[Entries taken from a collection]
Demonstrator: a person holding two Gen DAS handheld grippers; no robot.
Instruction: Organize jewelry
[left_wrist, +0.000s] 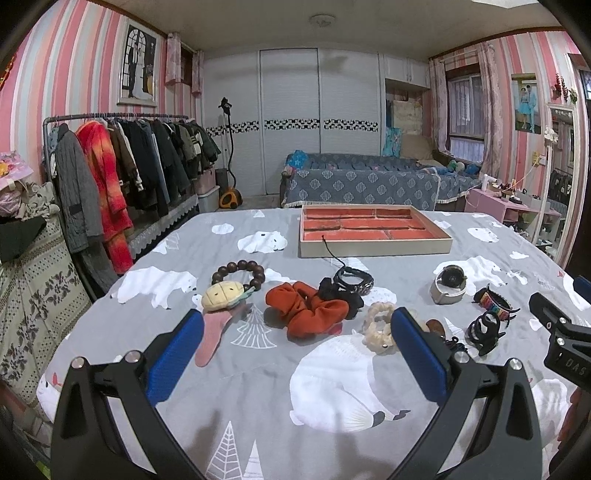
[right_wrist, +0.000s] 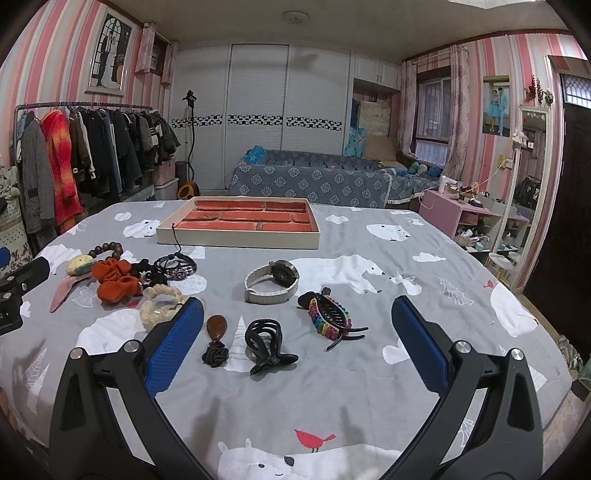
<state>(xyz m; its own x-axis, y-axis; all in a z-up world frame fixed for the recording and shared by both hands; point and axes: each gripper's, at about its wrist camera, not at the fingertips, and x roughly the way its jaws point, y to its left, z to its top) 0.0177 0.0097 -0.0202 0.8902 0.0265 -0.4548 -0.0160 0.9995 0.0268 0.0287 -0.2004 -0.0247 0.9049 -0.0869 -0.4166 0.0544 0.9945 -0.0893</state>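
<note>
- Nothing is picked up yet: the step in hand looks like the very start, choosing a first piece to carry to the tray (right_wrist: 238, 242).
- The left gripper (left_wrist: 297, 354) hangs spread wide and empty above the near part of the bed cover (left_wrist: 258, 398), facing the orange scrunchie (left_wrist: 306, 312) and the cream scrunchie (left_wrist: 378, 326).
- The right gripper (right_wrist: 297, 349) is likewise spread and empty, with the black claw clip (right_wrist: 267, 345) and a brown pendant on a cord (right_wrist: 216, 343) lying between its fingers' lines of sight.
- The tray, lined in red with dividers, sits toward the far edge of the bed, and its compartments look bare; a black cord hangs over its near rim.
- Other pieces lie loose across the middle: a wooden bead bracelet (left_wrist: 240, 273), a black braided bracelet (left_wrist: 352, 278), a watch (right_wrist: 271, 282) and a rainbow claw clip (right_wrist: 330, 319).
- The next move probably calls for lowering one gripper over a single item, such as the black claw clip, and closing on it without snagging the pendant just beside it.
- The soft cover may dimple under pressure, so a shallow approach seems wise.
</note>
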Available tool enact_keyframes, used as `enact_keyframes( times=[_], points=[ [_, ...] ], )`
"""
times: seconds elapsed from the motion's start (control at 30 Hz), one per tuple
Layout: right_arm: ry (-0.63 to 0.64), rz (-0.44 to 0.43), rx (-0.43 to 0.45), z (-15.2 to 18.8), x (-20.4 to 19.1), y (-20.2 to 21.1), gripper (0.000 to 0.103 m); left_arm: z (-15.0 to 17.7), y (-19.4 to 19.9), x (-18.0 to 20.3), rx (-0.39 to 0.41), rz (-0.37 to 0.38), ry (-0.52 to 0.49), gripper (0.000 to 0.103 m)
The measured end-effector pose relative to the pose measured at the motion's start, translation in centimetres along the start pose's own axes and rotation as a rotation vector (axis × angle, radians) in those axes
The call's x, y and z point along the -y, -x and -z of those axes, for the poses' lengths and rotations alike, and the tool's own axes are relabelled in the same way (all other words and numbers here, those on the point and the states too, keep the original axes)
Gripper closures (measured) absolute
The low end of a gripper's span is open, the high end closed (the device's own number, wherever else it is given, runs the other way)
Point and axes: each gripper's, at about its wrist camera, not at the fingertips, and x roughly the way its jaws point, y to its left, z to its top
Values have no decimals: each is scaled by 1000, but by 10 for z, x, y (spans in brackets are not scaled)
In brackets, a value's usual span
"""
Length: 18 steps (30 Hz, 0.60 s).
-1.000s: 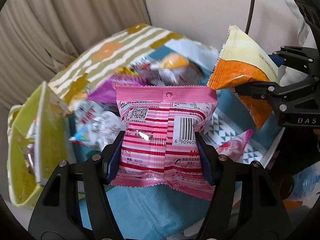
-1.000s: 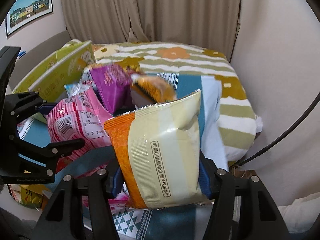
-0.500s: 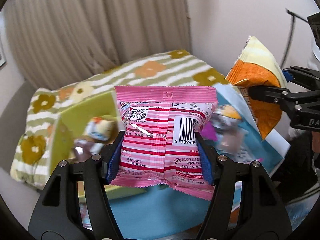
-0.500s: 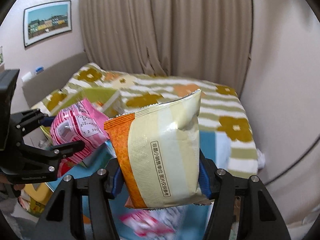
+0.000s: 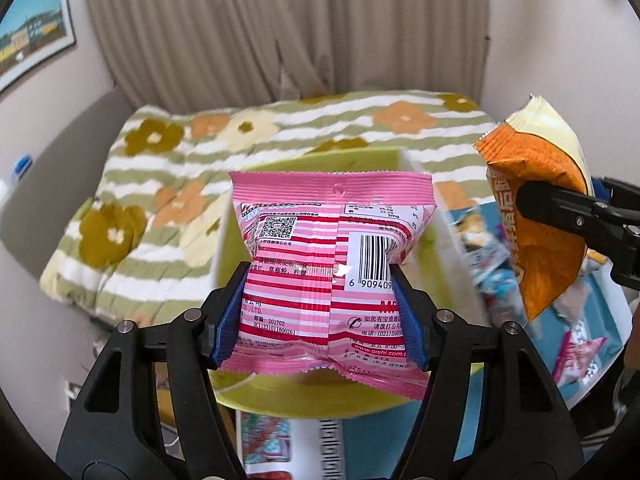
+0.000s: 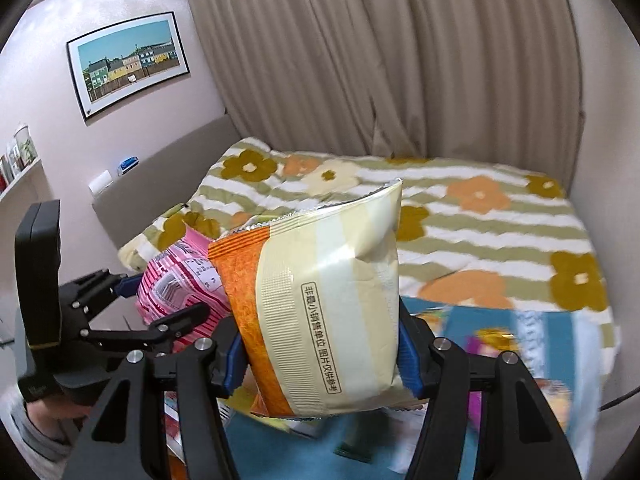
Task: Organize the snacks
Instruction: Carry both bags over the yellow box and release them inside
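Observation:
My left gripper (image 5: pixel 322 312) is shut on a pink striped snack packet (image 5: pixel 320 240), held upright above a yellow-green box (image 5: pixel 360 160) on the bed. My right gripper (image 6: pixel 320 340) is shut on an orange and cream snack bag (image 6: pixel 320 300), also upright. In the left wrist view that bag (image 5: pixel 536 216) hangs at the right edge in the other gripper's black fingers (image 5: pixel 560 212). The right wrist view shows the pink packet (image 6: pixel 180 280) and the left gripper (image 6: pixel 132 304) at the lower left, beside the bag.
A floral striped quilt (image 6: pixel 460 216) covers the bed, with curtains (image 6: pixel 380 60) behind it. Several loose snack packets (image 5: pixel 488 256) lie blurred on a blue cloth (image 6: pixel 280 448) at the near right. A framed picture (image 6: pixel 132 60) and a shelf (image 6: pixel 20 176) are on the left wall.
Both grippers have risen and swung left with their packets still held. The snack pile has slid to the lower right, and the yellow-green box now lies under the pink packet.

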Motion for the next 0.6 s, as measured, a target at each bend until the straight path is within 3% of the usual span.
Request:
enact_keyframes(
  times=[0.33,0.37,0.4,0.47,0.6],
  points=[
    [-141,42,-124,8,-25,-67,47,22,-59,-31,-142,111,6,40],
    [-145,46,-127,7,-24,-68,47,24,-60,-31,-140,135,9,35],
    [-151,54,-129,7,-24,-69,47,25,-61,-31,-139,160,13,18],
    [-156,67,-133,6,-24,-72,47,25,-61,-32,-143,142,8,1],
    [-158,75,-149,0,-23,-79,47,29,-58,-37,-132,146,20,1]
  ],
)
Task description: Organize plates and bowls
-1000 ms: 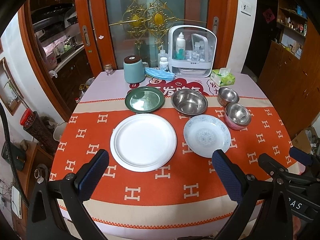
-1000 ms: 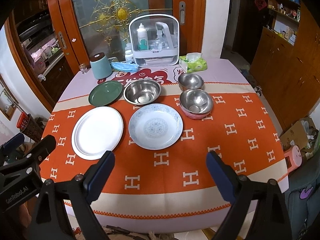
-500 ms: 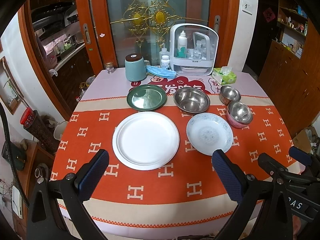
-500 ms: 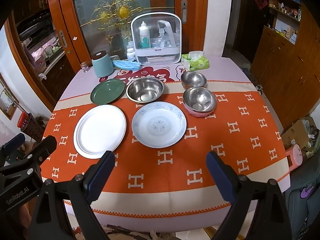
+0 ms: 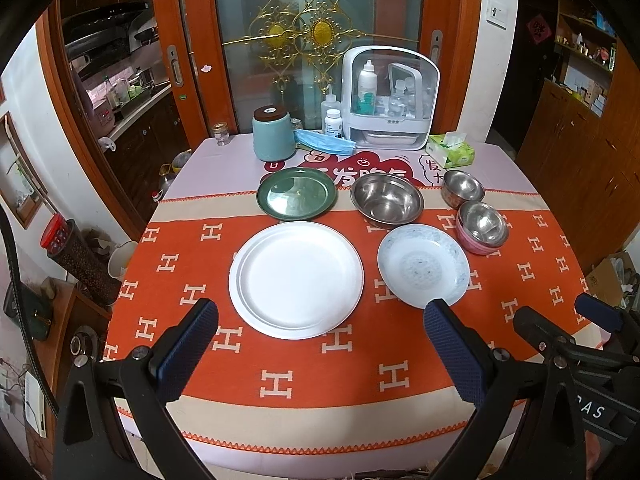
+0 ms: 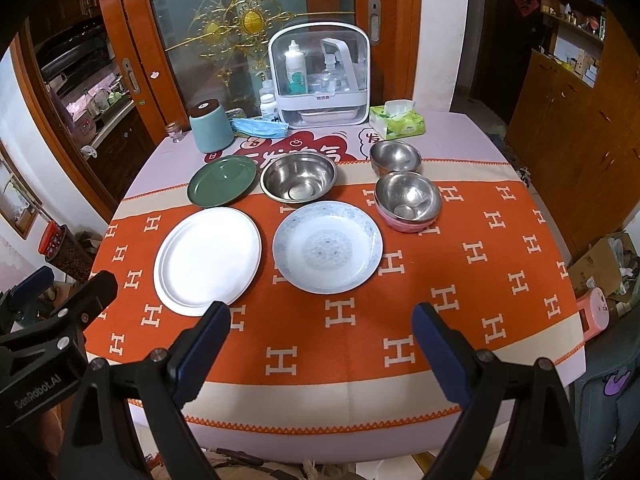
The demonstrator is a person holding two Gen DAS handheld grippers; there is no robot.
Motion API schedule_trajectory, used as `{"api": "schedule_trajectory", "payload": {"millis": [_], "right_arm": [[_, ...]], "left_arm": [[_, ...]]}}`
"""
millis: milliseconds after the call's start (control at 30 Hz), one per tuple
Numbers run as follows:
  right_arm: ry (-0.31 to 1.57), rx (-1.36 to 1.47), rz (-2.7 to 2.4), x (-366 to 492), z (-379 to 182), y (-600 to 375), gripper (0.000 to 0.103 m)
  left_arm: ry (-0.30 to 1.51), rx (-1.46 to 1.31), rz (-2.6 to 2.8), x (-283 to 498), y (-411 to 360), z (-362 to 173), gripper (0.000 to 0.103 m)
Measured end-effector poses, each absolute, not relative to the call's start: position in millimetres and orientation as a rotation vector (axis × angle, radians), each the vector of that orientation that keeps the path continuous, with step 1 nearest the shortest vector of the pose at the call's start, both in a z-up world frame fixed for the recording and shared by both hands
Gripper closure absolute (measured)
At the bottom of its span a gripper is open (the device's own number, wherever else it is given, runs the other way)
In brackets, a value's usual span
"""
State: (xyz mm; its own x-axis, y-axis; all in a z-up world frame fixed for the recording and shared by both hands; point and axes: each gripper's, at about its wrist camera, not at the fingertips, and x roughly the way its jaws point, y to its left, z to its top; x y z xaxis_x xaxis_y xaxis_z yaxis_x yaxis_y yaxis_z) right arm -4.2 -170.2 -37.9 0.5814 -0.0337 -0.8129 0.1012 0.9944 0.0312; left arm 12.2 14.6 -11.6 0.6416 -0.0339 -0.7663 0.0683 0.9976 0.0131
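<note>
Both views drawn back and up from counter (image 5: 280,396) | left hand-held gripper (image 5: 320,344) wide, empty; right hand-held gripper (image 6: 320,340) wide, empty | white plate (image 5: 296,279) 12 o'clock, patterned plate (image 6: 327,246) 12 o'clock | risk: rim slip, glazed edge.

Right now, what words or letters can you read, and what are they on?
"GenRobot.AI": left hand-held gripper.
"H", repeated: orange tablecloth.
"AS" after a cut-off letter: right hand-held gripper.
Red cartoon print and bottle labels: too blurred to read.
</note>
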Motion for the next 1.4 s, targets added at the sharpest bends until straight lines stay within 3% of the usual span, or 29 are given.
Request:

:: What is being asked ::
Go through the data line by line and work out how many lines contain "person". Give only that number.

:: Result ::
2